• **ASSIGNED TASK**
The output is the lines below from the one with "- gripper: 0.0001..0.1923" through the one with "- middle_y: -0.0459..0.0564", both included, printed exactly and with no other line.

• **MATERIAL PROVIDED**

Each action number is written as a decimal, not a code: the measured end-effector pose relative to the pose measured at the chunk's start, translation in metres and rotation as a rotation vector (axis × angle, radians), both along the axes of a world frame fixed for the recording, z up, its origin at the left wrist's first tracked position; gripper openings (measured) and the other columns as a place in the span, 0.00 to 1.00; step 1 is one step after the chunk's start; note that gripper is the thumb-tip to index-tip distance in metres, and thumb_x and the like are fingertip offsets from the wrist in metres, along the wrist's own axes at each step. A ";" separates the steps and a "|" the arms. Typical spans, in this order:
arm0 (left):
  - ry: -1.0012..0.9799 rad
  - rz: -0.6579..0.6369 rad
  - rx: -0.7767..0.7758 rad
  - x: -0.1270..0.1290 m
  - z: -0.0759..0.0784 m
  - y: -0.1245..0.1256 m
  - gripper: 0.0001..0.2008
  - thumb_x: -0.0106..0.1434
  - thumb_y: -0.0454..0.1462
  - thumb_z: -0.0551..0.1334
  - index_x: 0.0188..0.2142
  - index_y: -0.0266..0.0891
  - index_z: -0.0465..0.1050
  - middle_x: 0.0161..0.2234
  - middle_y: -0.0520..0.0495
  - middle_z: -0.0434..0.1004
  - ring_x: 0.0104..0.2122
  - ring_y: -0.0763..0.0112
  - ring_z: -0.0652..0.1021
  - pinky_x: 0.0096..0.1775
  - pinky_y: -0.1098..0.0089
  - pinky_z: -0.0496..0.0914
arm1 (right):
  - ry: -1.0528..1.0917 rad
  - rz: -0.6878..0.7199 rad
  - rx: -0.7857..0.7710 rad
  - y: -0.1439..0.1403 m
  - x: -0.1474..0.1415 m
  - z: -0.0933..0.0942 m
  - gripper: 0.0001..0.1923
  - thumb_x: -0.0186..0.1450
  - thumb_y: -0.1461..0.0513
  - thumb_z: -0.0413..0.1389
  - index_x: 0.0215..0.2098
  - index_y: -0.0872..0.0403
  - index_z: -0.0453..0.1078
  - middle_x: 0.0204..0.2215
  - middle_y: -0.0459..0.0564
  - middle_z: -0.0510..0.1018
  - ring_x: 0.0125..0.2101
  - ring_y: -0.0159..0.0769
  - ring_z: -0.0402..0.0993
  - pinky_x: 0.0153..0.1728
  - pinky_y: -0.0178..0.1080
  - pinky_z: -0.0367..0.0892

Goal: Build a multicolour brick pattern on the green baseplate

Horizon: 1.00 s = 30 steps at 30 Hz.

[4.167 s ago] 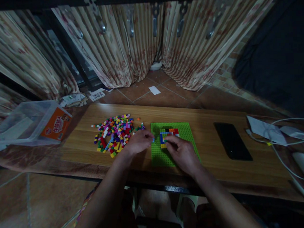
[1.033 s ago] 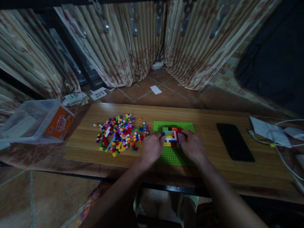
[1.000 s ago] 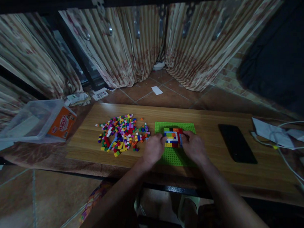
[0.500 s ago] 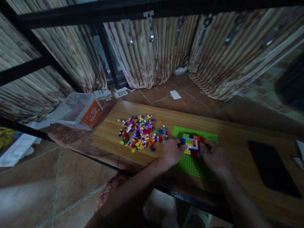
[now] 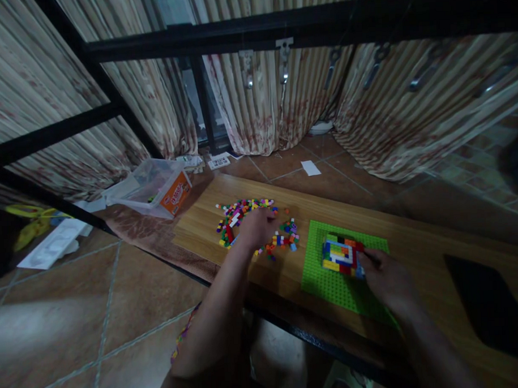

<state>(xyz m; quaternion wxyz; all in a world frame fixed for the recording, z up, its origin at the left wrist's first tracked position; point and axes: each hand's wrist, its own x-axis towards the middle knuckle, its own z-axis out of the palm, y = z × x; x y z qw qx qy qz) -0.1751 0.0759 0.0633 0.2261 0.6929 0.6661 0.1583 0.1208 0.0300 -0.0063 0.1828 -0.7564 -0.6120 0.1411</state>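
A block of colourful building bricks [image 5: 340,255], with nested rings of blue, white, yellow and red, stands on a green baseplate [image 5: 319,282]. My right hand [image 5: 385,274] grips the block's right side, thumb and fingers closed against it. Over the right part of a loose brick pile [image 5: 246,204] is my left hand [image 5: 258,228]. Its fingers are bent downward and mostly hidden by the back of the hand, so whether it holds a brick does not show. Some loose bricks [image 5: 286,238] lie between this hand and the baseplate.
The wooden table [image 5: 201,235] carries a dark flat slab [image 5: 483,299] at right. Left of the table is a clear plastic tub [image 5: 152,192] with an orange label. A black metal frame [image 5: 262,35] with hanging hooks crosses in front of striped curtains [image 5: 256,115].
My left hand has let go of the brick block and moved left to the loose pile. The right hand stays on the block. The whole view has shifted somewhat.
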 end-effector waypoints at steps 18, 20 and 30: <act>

• **RESULT OF THIS EXERCISE**
  - gripper: 0.0001..0.1923
  - thumb_x: -0.0186..0.1450
  - thumb_y: -0.1461..0.0513
  - thumb_z: -0.0413..0.1389
  - index_x: 0.0215..0.2098
  - index_y: -0.0872..0.0403
  - index_z: -0.0453..0.1078
  - middle_x: 0.0204..0.2215
  - middle_y: -0.0459..0.0564

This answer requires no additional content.